**INSTRUCTIONS TO FOLLOW**
Everything below from the line with "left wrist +" through the line with "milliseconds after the" must be retyped exactly, except the pictures.

**ENTRIES PROVIDED**
↓↓↓

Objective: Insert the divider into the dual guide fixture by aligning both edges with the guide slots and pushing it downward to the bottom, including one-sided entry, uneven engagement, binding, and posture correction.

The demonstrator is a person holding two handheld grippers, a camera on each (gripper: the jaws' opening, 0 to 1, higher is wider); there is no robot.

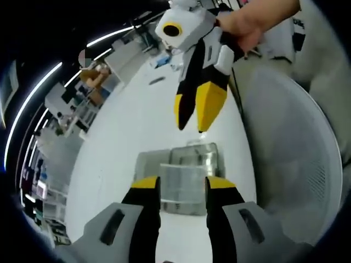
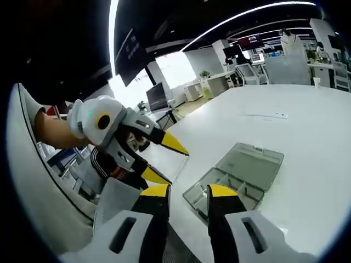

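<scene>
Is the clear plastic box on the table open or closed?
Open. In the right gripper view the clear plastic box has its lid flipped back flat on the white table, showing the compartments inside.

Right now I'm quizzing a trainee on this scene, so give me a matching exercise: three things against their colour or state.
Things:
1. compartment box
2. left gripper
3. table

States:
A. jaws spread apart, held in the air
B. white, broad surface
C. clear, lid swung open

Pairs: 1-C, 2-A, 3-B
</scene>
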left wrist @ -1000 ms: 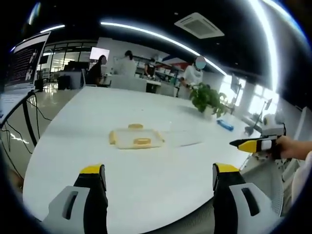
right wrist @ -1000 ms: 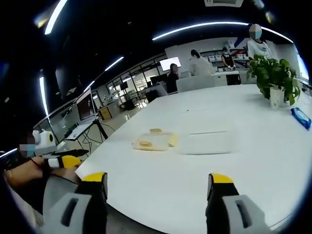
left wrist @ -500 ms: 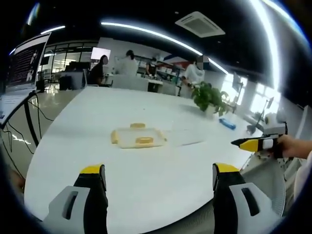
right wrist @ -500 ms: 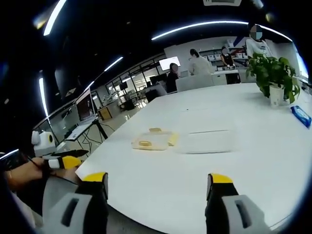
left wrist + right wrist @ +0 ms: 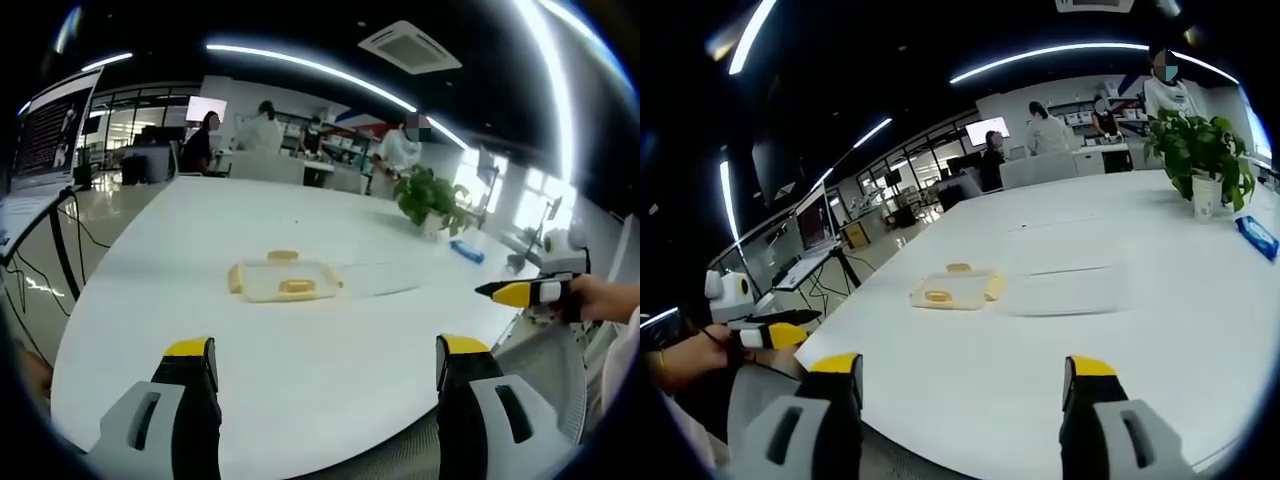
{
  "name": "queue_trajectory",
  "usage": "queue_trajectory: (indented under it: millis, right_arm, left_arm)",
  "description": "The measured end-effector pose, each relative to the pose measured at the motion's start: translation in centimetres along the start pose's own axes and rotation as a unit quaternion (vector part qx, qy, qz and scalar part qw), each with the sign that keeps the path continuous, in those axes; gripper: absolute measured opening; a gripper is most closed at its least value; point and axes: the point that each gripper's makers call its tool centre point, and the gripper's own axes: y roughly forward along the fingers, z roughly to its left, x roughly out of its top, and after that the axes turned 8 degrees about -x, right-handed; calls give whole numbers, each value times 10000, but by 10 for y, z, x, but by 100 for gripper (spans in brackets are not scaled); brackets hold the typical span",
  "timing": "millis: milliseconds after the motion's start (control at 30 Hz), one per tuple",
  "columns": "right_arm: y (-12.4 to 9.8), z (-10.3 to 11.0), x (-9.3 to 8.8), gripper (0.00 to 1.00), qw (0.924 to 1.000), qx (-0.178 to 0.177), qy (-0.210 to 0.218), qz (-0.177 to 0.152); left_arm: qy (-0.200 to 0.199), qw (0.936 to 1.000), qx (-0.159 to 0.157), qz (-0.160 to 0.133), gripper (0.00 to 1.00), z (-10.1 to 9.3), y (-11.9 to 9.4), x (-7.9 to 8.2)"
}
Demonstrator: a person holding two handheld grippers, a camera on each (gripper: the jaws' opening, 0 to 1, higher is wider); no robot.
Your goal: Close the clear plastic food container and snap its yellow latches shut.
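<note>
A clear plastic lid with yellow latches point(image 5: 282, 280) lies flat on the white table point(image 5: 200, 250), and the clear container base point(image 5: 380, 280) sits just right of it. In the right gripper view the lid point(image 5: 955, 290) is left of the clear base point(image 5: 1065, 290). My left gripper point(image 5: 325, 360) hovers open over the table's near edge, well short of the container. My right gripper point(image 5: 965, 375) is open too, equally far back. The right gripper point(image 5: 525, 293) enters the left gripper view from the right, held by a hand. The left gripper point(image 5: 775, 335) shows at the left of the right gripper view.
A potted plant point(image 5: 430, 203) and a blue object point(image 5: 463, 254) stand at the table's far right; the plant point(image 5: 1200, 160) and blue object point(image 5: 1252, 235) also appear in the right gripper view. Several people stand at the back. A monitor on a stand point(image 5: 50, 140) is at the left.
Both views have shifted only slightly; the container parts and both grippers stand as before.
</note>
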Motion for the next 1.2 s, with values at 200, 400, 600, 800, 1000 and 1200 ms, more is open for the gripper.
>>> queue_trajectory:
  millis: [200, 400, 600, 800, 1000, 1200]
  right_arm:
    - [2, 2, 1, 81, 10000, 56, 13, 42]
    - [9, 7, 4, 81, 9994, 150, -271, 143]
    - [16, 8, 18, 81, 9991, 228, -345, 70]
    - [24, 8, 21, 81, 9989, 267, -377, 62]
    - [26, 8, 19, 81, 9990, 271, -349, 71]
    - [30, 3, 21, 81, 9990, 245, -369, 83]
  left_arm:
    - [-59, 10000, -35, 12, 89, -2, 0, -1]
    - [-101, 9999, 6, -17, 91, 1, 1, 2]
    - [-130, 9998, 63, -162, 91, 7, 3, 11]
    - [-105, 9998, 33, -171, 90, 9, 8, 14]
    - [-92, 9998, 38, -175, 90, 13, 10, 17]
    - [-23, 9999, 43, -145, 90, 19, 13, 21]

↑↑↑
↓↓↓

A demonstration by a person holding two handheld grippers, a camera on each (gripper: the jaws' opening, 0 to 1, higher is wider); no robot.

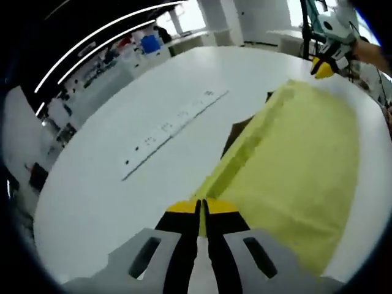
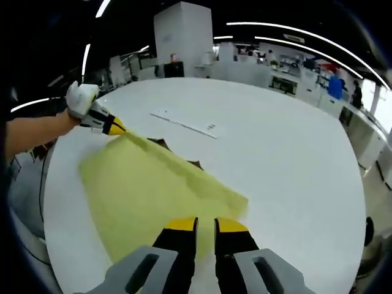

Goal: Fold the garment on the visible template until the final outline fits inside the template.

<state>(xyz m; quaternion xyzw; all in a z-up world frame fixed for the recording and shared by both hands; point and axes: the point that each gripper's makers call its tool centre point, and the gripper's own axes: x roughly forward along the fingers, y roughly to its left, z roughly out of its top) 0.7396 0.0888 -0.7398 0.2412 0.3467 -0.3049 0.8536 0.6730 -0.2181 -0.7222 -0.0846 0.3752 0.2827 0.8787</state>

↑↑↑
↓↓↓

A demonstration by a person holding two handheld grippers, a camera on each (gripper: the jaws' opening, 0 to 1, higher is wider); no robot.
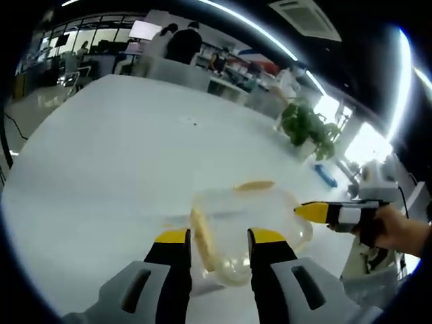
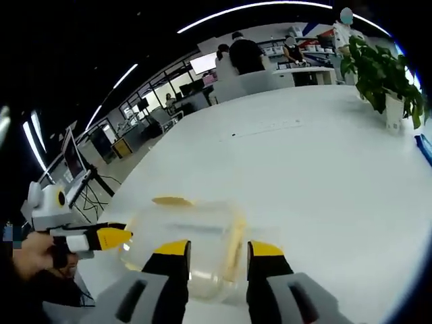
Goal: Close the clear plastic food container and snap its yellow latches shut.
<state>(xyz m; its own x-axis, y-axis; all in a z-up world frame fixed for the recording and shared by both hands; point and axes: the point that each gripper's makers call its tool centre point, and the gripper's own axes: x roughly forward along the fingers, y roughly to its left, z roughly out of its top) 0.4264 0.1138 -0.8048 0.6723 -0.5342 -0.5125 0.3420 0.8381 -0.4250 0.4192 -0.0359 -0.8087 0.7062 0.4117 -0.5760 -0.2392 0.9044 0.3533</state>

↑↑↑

**RESULT OF THE TASK**
left wrist + right wrist @ +0 ms: 
{
  "name": "queue_trajectory",
  "usage": "queue_trajectory: (indented under it: millis, right_arm, left_arm)",
  "description": "The measured end-effector pose, each relative to the pose measured at the motion's start: translation in centimetres along the start pose's own axes and rotation as a unit quaternion (vector part qx, qy, qz and scalar part qw), each with the sign that keeps the path continuous, in those axes; gripper: absolute measured opening; a gripper is most closed at its least value; point and axes: the point that each gripper's makers call its tool centre point, and the gripper's own axes: y roughly forward along the fingers, z roughly to its left, x roughly out of its top, and after that the axes turned 8 degrees about -x, right-handed; calls give whole numbers, each value times 10000, but by 10 for y, z, x, but by 100 for gripper (spans in brackets are not scaled); brackets hold the typical span",
  "timing": "millis: milliseconds after the motion's start (control at 30 Hz), one per tuple",

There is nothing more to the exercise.